While working for a previous development company, I was asked to provide a list of some high level best practices when it comes to database design. For many of the developers I worked with here (and many places in the past) SQL development is secondary to primary coding language such as .NET, C# or some other language. As a result of this and oftentimes being under pressure to produce results quickly many things slip through the cracks. Or not identified as a problem until its too late and inevitably gets added into the “technical debt” black hole.

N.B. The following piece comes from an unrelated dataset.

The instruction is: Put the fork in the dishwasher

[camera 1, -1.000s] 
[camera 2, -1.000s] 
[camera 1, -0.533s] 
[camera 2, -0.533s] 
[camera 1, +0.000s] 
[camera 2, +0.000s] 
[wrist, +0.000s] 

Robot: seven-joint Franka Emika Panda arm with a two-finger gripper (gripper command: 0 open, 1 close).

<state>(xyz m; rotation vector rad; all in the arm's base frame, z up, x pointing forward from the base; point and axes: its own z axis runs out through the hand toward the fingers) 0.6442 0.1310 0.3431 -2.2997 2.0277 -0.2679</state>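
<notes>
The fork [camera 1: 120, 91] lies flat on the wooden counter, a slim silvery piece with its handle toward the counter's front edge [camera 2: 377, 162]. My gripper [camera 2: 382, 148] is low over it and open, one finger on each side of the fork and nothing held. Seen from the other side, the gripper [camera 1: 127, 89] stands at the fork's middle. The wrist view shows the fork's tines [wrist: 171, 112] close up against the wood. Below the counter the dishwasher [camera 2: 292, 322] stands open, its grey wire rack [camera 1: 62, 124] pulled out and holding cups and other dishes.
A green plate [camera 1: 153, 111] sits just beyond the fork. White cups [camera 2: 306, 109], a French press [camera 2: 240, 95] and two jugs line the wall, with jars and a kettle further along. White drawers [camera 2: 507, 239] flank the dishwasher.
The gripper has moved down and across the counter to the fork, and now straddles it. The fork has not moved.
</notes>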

These things were not meant to be the “end all be all” but a place to start and to get developers thinking early on.

  1. Plan your design
  • Understand your database’s purpose – Before you begin anything you have to understand what you are building and why you are building it
  • Requirement Gathering – What resources do you need? People, Infrastructure, Tools, etc. What size do you expect this to be? Is this heavily utilized or not? Is this business critical? Etc. While you may not be able to answer every question, you should have an idea.
  • Determine usage patterns – What type of database are you building (OLAP\OLTP, Normalized\De-normalized, etc.)? How do you expect that this database will be used?
  • Draw out your design – Draw out\Document your design somewhere. You may not know everything you need, but you can create a base to build from. Your design should be flexible so that you can easily add to it.
  • Get input from others – Some of the best design comes from working and discussing with others. Utilize the experience and knowledge of others
  • Consider all database options – Are there specific features or changes you want to make before getting started? For example, changing isolation levels, using compression, how to handle deletes, etc. These are things that are easy to implement in the beginning and much harder to do later. Think ahead about things you may need.
  1. Documentation
  • You should have adequate documentation that showcases your design and clearly communicates it to others. You should provide enough information that when you turn the database over to someone else to support it, they can figure out bugs and fix them.
  • By carefully naming your database objects, you can provide a lot of self-documentation on your database. A good naming convention will make it clear to anyone what your database is modeling.
  • Here are some reasons why documentation is important
    • Provides a common language between the business and IT
    • Makes it easier to locate areas of potential issues
    • Changes of making bad decisions is lower because risks are easier to assess
    • Makes maintenance\outages easier to manage and reduces risk
    • Acts as mediator between newcomers and existing staff
    • Reduces the likelihood of misunderstandings
  1. Create a naming standard and commit to it
  • There are several different naming conventions and many have their own style which is fine. However, the most important thing is to be consistent in how you name things and keep things readable. A good naming convention will make a database very readable for anyone who supports the system after you.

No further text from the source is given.